The computational, in vitro, and in vivo techniques were employed in this study to design novel therapeutic molecules (Figure 10). The β3/β4 region of PU.1 mimetic peptide library was created and virtually screened for both GATA-1 and c-Jun to reduce the time and financial cost of identifying a new novel molecule. Thus, novel synthetic peptides were designed, which bind specifically to GATA-1 and abrogate its binding with PU.1 leading myelopoiesis.
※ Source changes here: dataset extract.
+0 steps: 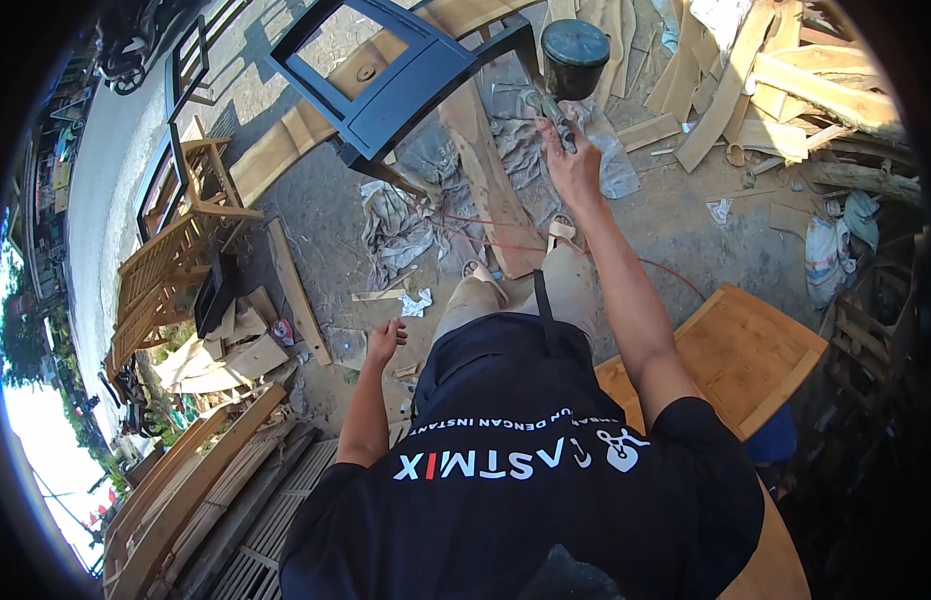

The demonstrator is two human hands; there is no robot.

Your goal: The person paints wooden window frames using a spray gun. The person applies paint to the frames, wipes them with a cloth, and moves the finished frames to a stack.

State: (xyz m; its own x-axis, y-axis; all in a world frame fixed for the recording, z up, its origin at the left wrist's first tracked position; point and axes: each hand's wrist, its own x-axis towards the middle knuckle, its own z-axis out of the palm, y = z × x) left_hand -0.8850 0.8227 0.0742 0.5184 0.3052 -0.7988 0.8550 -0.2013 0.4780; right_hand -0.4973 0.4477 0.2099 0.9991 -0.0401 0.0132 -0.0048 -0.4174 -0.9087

This strategy would be useful in identifying synthetic novel peptides for the development of selective GATA-1 inhibitors. Subsequently, the identified potential peptides were chemically synthesized, and functional validation was performed. These peptides successfully increased the expression of myeloid receptors, CD33, CD11b, CD116, and CD114 present on the cell surface. This result suggests that these peptides modulate the differentiation of stem cells into myeloid cells. However, these peptides also increase the expression of myelopoiesis promoting TFs, PU.1 and GATA-1, and granulocytes promoting TFs, C/EBPα. We have eventually discovered novel GATA-1 specific synthetic peptides which successfully induce myelopoiesis. Although the peptides have a short half-life, thus in this study, NPP was reported as a promising vaccine delivery system for enhancement of myelopoiesis. The formulation composed of peptide encapsulated Poly(lactic-co-glycolic acid) (PLGA) nanoparticles were used to protect peptides from degradation, stabilized the peptides, and support their sustained release. The fabricated nanoparticles were characterized and subsequently determined cellular toxicity, cellular uptake, intracellular localization, and assessed myeloid expression. Also, in vivo studies treated with NPP were analyzed. The peptide encapsulated PLGA nanoparticles formulation was found to be effective in carrying the synthetic peptide into the cells, ensuring sustained delivery and protection from degradation. The cumulative results may prove to be helpful for the continued utilization of the formulation in enhancing myelopoiesis.
Figure 10 Overall representation of adopted methodology.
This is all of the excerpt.